5. O recurso a vídeos e fotografias descontextualizadas, bem como a outros tipos de supostas provas “cabais e indisputáveis”, que evidenciam que estão do lado certo da História, revelando uma extrema intolerância para com as acções de ucranianos – militares ou civis – que, de acordo com os seus padrões, não correspondem ao que se deveria esperar de vítimas de uma invasão e/ou de massacres;
6. Por seu turno, o patentear de uma compreensão quase anedótica pelas atitudes e procedimentos dos agressores liderados por Vladimir Putin;
7. A desvalorização de Volodymyr Zelenskiy por, antes de enveredar pela carreira política, haver sido um comediante de sucesso, atribuindo-lhe a imagem de palhaço incompetente;
8. A tentativa absurda, mas constante, de equiparar moralmente invadido e invasor;
9. A contínua preocupação com crimes de guerra imputáveis às forças armadas ucranianas, fingindo que não sabem que a invasão russa violou o direito internacional e que há indícios esmagadores de crimes de guerra cometidos pelas hostes atacantes;
10. A busca incessante por ucranianos que exprimam opiniões próximas ou concordantes, com o propósito de atestar que estamos perante uma cabala global anti-russa comandada pelos EUA e/ou pela NATO, sem esquecer a conivência cobarde da União Europeia;
11. A demanda interminável por argumentos e putativas evidências de que os EUA, nas pérfidas e subversivas sombras, manipularam os diversos intervenientes para que a guerra se iniciasse, beneficiando das suas consequências desumanas;
12. A condenação, mais ou menos suave, de Zelenskiy e do Estado ucraniano por resistirem à invasão ilegal do seu território, ao invés de “humanitariamente” capitularem, assim evitando o incremento de mortes de inocentes e a destruição de cidades e populações, como se, além do direito à legítima defesa, houvesse algum fundamento para acreditar que a desistência não seria sinónimo de inenarráveis sevícias ou até de extermínio;
13. A cínica reprovação da entrega de armas e de dinheiro ao Estado ucraniano, porque permite a perpetuação do conflito, quando se deveria estar a trabalhar para uma solução pacífica;
14. A exaltação da postura do PCP;
15. A negação, justificação benigna e/ou desprezo pelas derrotas das forças armadas russas em território ucraniano e a predisposição para sobrevalorizar os respectivos triunfos, conferindo-lhes matizes de genialidade estratégico-táctica;
16. A exagerada urgência em discutir as intricadas circunstâncias que, segundo os “justificacionistas”, espoletaram a marcha dos carros de combate russos em direcção à Ucrânia, sem a mesma urgência no que tange a censurar a Federação Russa por invadir um país soberano;
17. A comparação exculpatória desta invasão com outras do passado (enfatizando os papéis de Israel e dos EUA);
18. A recusa em se declararem pró-Putin, apesar das suas posições o denunciarem.
Ora, ao lerem estas dezoito práticas características dos “justificacionistas”, decerto, os caros leitores ter-se-ão lembrado de outras tantas.
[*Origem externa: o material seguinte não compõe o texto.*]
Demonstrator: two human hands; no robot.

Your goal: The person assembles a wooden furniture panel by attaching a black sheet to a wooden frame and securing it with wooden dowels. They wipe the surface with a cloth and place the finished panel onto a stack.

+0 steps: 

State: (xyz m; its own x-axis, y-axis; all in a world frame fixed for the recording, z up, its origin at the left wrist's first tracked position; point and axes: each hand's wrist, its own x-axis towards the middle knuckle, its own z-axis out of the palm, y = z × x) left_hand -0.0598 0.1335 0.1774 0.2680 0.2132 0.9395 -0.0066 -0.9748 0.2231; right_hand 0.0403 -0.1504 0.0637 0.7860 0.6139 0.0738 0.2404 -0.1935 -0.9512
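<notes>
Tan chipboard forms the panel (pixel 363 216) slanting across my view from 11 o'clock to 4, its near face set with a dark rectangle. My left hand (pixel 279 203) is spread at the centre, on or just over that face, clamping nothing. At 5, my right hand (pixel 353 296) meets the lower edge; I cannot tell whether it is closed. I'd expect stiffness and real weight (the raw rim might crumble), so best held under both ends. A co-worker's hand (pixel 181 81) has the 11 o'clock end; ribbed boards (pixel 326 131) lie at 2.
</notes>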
Saliento, no entanto, que se trata de práticas com níveis intensos de reiteração e empenho que nos levam a imaginar o ruborescer até explodir da cabeça do putinista, Eclesiastes de trazer por casa, que se entrega às prédicas evangelizadoras do “justificacionismo;” e, para nossa desdita, há quem os escute ou se deixe sugestionar por esse desagradável cacarejar!

Felizmente, e a despeito do vergonhoso fanatismo que os “justificacionistas” exibem, vivemos em democracia e respeitamos a liberdade de expressão – algo que não existe nas terras subjugadas ao poder da Fortaleza Vermelha –, o que lhes autoriza, sem cárcere, o deleite com a inerente esterilidade moral. Por via disto, estes seres abjectos permanecerão em pose de idiota emplumado, asseverando-se prematuros conhecedores da verdade – imunes às seduções ingénuas – e profetas de vozes esclarecidas no meio do balir dos escravos do pensamento único.